More specifically here is an outline on the Rental Assistance Program in the package…
As stated above, the package includes $25 billion for rental assistance covering rent, utilities, and arrears similar to the Coronavirus Relief Fund called the Emergency Rental Assistance program.
- Funds will be available for 12 months of rent, utilities, and arrears with a possible three-month extension.
- Applications will be for a three-month period, and if at the time of application, the tenant only lists their current month’s income they must resubmit the application every three months with updated income information for any additional assistance.
- There will be no assistance given for prospective rent unless funding has also been provided to reduce arrears.
Flexibility for States and Localities
Administered through the Treasury Department, funding will go directly to states or large local governments. This gives the states and localities flexibility in how the funding is delivered and will allow states that already have a rental assistance program to continue with their current structure. Compared to the HUD Emergency Solutions Grant proposal, this gives states and local governments greater flexibility to choose what works best for them.
It is unknown at this time how PA will be administrating this program. PMHA is currently working with the PA legislature and the PA Treasury to determine how this program will be administered in Pennsylvania.

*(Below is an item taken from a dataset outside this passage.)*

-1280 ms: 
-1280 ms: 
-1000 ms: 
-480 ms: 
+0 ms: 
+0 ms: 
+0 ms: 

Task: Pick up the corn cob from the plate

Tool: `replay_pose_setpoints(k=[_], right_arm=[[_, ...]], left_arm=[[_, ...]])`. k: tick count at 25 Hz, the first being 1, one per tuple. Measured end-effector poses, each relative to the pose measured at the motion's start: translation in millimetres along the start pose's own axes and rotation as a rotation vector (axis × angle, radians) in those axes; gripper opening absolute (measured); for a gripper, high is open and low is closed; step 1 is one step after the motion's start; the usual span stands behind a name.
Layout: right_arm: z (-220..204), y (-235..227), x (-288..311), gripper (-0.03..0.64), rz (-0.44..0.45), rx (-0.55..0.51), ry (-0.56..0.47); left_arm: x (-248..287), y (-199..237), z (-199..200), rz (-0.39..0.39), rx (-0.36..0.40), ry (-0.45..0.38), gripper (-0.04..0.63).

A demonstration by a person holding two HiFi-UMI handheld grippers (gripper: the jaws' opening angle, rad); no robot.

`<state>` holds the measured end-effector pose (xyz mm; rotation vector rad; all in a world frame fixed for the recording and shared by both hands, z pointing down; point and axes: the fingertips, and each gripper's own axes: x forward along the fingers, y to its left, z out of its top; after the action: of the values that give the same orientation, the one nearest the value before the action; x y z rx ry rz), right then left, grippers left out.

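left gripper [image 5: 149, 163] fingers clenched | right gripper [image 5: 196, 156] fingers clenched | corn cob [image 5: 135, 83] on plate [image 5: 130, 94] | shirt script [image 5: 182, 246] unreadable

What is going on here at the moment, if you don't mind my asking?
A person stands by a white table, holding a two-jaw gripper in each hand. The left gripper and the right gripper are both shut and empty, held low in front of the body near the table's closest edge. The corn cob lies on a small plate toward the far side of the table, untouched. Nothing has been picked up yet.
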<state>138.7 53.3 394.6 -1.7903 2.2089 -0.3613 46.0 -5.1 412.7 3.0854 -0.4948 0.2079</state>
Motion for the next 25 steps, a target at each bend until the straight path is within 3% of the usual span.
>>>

Protections for Property Owners
There are guardrails for funding that would require payment to go directly to the property or utility company, and landlords may request rental assistance on behalf of their tenants. If the landlord wants to request assistance on behalf of their tenant they must:
- Obtain a signature from the tenant on the application (can be electronic);
- Share documentation of the application with the tenant; and
- Ensure any funds obtained from the application are used towards rent or arrears.
If the property owner refuses direct funding assistance, the payment will then go directly to the household.
An eligible household is defined as one of the following:
- One or more individuals within the household has qualified for unemployment or has experienced a significant reduction in household income, incurred significant costs, or experienced other financial hardship due to COVID-19.
- One or more individuals within the household can demonstrate risk of experiencing homelessness or housing instability, which may include:
o Past due utility, rent, or eviction notice
o Unsafe or unhealthy living conditions, or
o Any other evidence determined by the grantee (state or locality)
- Household with an Area Median Income (AMI) of 80% or below.
The funding is geared to households that are 50% of AMI or lower and capped at 80% AMI. There is also a preference given if one or more individuals in a household has been unemployed for at least 90 days at the time of the application. However, only current income is considered to better target those who have had significant financial impacts from COVID-19.
This legislation extends the Centers for Disease Control and Prevention’s eviction moratorium until Jan. 31, 2021.
Current Coronavirus Relief Funds that provide funding for states and local governments to combat COVID-19 and the economic impact of the pandemic were extended another 12 months through Dec. 31, 2021.
** The Treasury Department will need to release guidance to the states on the application process and it’s possible that each state may have its own application.
PMHA will continue to provide you information as it becomes available.